Partnering with close to 100 research libraries from around the world, HathiTrust holds about 595 terabytes of digitized textual data - that's about 157 miles, or 10,000 tons of text. In 2010, HathiTrust launched the HTRC to help researchers around the world accomplish tera-scale data mining and textual analysis. The HTRC is a collaborative effort among Indiana University; the University of Illinois, Urbana-Champaign (UIUC);and the University of Michigan.

Until recently, the HTRC had access to less than a third of the full HathiTrust repository. That all changed this year, and now the HTRC is working with the University of Michigan to enable analysis of the entire 5 billion pages of textual data in the HathiTrust repository.

"This will be the first time that a researcher could analyze, as data, a collection that is equivalent to some of the largest research libraries in the world," says Robert McDonald, associate dean of libraries at Indiana University.

This poses a new challenge for the HTRC. Most of the texts in the HathiTrust remain under copyright, so one of the chief HTRC goals is to ensure non-consumptive research access to these protected works. This stipulation has led the HTRC to create the Secure HathiTrust Analytics Research Commons (SHARC), a secure framework for researcher access to restricted content.

SHARC overview. Courtesy HTRC. Click for larger view.

Non-consumptive research is limited to computational analysis, to looking for patterns and key passages without reading the actual text in question. Researchers can query the large data sets within the HTRC framework without violating copyright law.

To preserve scientific access to this data, a distinction is made between human users and proxy, or computational, users. With the security provided by SHARC, users and copyright holders alike are protected from the sting of copyright infringements - intellectual property can't be reassembled, so it's impossible to steal.

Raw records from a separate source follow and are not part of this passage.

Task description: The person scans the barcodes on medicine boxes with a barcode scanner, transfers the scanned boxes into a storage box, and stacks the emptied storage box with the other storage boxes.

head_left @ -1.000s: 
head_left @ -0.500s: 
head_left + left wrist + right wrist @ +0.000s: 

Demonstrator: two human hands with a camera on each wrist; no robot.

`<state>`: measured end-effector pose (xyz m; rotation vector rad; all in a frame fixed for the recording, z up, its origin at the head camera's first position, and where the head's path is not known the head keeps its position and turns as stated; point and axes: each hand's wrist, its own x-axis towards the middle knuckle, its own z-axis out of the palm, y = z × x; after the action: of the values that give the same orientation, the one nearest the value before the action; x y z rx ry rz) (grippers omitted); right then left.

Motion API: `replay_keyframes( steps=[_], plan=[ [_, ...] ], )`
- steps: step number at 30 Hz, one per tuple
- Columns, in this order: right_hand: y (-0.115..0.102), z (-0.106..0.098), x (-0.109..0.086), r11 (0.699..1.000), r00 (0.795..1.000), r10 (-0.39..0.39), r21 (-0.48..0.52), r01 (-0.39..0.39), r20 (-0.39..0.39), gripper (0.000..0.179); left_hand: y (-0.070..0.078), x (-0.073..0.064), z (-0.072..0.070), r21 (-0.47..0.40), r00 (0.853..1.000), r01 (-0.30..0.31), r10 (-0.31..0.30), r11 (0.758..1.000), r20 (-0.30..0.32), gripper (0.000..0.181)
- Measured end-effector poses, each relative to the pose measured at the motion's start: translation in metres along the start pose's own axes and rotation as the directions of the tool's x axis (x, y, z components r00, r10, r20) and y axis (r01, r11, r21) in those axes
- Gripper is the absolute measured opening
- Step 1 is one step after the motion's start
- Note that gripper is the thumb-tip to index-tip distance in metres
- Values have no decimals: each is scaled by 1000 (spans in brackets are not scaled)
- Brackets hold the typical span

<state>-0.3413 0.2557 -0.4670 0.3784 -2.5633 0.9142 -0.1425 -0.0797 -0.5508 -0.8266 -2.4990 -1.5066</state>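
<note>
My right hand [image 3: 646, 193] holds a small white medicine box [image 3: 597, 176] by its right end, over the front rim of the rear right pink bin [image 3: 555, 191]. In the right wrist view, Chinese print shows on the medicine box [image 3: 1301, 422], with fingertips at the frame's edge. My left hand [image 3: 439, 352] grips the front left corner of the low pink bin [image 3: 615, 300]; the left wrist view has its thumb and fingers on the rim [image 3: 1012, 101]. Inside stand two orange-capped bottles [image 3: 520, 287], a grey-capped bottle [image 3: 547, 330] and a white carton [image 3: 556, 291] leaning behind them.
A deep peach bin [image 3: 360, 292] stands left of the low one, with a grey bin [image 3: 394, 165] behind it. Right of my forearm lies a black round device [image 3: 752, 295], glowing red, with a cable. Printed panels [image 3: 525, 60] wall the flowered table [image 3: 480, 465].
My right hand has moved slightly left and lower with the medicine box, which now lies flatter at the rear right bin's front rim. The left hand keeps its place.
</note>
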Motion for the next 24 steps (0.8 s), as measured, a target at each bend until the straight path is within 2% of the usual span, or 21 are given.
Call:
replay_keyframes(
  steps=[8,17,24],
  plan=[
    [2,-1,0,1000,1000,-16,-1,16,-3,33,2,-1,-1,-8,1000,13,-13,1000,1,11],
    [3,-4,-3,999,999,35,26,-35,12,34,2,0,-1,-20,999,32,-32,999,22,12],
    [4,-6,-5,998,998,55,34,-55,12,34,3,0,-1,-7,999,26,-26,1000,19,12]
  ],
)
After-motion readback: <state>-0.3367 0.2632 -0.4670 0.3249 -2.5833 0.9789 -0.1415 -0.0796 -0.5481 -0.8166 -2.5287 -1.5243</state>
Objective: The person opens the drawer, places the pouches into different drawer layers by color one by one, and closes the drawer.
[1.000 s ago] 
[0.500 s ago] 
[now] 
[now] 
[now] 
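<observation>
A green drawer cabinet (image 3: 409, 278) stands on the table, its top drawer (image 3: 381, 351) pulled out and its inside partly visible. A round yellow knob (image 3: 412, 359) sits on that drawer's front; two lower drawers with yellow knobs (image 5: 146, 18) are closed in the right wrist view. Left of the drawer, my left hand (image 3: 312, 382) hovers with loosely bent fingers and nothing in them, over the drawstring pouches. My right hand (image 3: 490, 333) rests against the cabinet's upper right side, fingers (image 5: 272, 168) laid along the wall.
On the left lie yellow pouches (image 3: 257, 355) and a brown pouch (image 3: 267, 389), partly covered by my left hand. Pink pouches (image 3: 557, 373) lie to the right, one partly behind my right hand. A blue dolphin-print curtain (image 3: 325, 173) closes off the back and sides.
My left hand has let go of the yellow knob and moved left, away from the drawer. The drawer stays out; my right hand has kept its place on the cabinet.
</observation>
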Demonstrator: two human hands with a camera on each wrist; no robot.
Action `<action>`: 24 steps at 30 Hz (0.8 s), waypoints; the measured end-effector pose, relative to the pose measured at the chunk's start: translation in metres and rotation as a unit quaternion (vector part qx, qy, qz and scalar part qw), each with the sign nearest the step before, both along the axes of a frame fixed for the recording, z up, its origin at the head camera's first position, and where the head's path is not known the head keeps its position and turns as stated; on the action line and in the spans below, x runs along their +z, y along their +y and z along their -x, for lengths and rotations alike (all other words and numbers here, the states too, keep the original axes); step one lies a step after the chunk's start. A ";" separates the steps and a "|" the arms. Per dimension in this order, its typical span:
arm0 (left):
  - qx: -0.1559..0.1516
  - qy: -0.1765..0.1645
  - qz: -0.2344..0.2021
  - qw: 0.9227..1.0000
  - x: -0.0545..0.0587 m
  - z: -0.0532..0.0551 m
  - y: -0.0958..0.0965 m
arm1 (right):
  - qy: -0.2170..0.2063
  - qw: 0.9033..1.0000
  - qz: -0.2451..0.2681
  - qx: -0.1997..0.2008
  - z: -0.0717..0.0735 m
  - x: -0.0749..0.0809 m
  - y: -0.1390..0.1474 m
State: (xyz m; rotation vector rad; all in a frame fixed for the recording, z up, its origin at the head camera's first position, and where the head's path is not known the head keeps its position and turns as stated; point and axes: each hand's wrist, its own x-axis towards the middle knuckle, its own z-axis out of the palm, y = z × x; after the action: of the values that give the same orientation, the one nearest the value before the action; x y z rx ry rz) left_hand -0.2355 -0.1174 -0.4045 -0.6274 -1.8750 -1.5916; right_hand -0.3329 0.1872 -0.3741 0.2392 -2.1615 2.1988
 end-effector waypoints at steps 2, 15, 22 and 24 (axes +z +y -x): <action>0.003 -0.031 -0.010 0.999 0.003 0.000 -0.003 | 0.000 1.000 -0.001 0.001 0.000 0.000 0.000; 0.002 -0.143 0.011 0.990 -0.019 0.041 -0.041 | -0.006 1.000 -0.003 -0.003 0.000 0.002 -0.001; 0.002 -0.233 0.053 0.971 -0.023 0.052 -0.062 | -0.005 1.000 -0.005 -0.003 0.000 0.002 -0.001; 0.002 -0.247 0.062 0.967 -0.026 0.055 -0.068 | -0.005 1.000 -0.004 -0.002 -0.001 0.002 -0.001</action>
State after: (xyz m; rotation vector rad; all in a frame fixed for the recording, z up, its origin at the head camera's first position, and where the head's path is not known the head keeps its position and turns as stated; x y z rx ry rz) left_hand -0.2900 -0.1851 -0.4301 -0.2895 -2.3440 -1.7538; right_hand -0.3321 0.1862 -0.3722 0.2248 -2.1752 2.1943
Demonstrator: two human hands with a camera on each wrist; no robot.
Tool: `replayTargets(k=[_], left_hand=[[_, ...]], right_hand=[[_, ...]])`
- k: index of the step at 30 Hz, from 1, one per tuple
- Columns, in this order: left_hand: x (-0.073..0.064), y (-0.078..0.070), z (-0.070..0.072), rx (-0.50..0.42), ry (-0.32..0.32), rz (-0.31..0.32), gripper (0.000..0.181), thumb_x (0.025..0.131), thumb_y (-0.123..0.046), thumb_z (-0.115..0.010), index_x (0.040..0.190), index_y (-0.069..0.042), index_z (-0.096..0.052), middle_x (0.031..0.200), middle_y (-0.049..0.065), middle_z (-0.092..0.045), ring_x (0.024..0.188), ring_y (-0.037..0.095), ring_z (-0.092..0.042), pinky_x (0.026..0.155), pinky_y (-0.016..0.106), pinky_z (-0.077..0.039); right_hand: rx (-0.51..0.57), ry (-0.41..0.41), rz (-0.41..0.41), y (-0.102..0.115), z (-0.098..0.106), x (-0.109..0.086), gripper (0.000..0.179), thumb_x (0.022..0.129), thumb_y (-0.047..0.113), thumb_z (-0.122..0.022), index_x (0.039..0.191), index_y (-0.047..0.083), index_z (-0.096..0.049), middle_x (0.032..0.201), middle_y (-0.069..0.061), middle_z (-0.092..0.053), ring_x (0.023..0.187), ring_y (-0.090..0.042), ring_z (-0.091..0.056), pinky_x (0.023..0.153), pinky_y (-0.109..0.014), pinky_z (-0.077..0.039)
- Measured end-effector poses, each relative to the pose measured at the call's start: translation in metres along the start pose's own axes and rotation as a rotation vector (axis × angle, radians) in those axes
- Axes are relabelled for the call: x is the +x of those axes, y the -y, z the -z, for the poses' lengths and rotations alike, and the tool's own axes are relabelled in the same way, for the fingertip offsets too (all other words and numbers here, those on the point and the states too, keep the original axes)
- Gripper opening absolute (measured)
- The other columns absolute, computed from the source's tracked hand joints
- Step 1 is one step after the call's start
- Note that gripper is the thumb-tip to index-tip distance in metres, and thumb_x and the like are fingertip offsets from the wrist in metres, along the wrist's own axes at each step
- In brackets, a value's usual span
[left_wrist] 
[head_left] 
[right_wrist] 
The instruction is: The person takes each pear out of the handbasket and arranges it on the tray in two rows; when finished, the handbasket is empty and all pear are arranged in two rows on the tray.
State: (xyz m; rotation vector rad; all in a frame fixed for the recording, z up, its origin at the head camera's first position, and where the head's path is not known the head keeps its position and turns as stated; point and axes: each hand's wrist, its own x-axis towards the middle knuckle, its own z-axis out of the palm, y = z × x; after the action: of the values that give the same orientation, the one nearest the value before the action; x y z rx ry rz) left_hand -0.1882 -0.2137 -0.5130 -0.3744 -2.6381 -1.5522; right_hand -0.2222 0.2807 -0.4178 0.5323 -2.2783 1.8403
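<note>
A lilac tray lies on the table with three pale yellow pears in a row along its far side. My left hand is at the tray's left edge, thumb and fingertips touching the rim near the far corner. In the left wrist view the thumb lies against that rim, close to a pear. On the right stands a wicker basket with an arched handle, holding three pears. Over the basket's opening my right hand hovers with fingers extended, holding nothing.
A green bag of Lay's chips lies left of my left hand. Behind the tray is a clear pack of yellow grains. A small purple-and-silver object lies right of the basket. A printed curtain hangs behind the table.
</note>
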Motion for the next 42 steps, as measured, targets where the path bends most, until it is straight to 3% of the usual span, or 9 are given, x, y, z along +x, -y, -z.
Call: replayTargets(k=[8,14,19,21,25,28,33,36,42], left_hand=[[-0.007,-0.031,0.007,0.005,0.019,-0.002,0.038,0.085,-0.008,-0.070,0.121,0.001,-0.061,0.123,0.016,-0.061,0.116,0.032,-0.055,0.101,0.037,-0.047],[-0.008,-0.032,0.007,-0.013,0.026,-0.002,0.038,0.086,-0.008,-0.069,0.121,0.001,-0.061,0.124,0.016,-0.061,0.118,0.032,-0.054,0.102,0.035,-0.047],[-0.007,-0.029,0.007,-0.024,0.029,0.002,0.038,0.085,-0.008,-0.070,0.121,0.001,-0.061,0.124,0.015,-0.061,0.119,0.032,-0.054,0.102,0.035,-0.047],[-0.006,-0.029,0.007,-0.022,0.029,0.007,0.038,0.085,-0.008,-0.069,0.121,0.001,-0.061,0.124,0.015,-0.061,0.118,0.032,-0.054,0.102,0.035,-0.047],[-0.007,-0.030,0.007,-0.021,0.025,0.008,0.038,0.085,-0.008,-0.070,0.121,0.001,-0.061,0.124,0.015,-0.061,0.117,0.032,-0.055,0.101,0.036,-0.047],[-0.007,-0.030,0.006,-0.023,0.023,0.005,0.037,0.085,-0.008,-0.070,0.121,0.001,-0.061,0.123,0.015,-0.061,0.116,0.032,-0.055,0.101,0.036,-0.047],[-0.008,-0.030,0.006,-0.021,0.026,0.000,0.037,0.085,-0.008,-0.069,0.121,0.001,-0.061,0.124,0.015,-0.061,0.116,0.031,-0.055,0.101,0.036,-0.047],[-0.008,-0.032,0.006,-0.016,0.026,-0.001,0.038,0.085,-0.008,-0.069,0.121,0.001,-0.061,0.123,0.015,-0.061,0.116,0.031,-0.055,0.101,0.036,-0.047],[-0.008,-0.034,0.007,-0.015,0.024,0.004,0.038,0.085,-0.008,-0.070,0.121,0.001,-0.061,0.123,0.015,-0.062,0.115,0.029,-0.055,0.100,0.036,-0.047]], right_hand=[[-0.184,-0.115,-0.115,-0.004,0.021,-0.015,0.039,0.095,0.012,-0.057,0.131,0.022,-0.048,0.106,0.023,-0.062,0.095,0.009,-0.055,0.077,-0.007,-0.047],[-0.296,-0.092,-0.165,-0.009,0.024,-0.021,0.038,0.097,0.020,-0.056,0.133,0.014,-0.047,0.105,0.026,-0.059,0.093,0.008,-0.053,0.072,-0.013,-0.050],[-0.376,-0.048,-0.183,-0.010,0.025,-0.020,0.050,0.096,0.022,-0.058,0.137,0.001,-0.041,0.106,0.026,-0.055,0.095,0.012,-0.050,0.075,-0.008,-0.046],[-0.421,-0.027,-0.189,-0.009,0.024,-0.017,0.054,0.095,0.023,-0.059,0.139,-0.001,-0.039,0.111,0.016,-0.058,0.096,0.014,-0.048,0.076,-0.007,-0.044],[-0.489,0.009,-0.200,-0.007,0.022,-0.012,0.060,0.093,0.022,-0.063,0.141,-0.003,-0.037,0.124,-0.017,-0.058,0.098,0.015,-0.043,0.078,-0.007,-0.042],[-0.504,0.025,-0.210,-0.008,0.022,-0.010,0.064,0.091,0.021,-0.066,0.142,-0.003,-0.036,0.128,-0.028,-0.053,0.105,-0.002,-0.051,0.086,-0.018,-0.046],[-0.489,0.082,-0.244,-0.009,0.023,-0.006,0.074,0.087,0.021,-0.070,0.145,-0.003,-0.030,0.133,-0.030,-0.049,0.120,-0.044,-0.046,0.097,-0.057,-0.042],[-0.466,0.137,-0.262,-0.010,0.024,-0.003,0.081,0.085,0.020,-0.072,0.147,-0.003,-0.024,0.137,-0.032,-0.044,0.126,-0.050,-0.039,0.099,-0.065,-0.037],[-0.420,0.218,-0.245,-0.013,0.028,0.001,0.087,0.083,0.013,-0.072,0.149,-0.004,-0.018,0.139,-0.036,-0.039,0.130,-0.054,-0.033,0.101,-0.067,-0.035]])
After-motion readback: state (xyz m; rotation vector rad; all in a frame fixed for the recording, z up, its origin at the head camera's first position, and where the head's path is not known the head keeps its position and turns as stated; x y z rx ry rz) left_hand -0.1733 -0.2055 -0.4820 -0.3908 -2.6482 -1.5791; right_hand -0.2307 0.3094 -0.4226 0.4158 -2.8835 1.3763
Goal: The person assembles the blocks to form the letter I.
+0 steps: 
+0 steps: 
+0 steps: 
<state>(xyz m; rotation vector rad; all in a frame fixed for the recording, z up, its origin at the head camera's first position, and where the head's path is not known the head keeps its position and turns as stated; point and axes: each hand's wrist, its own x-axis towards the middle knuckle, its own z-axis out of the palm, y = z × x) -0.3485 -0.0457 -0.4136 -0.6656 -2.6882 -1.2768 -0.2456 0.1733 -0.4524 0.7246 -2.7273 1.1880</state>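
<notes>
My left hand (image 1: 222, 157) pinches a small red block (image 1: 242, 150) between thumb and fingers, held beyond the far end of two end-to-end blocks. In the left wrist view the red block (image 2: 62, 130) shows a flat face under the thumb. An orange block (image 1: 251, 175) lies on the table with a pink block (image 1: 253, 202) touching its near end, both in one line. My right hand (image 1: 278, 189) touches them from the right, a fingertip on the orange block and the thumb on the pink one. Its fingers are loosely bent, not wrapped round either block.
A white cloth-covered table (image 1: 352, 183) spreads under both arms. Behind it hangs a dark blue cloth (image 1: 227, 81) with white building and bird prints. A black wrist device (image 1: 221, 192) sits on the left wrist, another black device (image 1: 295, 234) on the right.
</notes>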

"We are the research arm of the HathiTrust," says HTRC co-director J. Stephen Downie. "We provide research services, new ways of archiving these materials, and new ways of discovering what's in the collection." In other words, the HTRC does the computational heavy lifting for researchers, offering the software tools and secure cyberinfrastructure needed for high-performance computing (HPC) textual analysis.

For instance, Vernon Burton's textual analysis of evolving US attitudes toward slavery - illuminating southern and non-southern perspectives as seen through decades of antebellum literature - was only possible with support from the HTRC.

Since he was exploring in excess of one million texts, Burton's task required the advanced computational techniques, algorithms, and XSEDE supercomputing resources the HTRC facilitated. With the HTRC's assistance, Burton and colleagues even constructed a new tool: Simply by typing in a word, a researcher can see the geographic locations of authors most closely related to the word's use.

"This work would not have been possible without the HathiTrust and their expertise using the Palmetto and Blue Waters supercomputers. Because of their help, we are rethinking what we thought we knew about the American South," says Burton, professor of history and director of the Cyberinstitute at Clemson University (US).

Perhaps the main advantage the HTRC brings is the ability to read patterns over a large volume of textual data. Some patterns are just too large to be perceived by a human reader, says Ted Underwood, HTRC researcher at UIUC.

"You can observe a pattern in a single work, or in a single author, but when there's a pattern only visible when you're comparing hundreds or thousands of books, an individual reader just can't see that. With the HTRC, we will see patterns that were invisible before."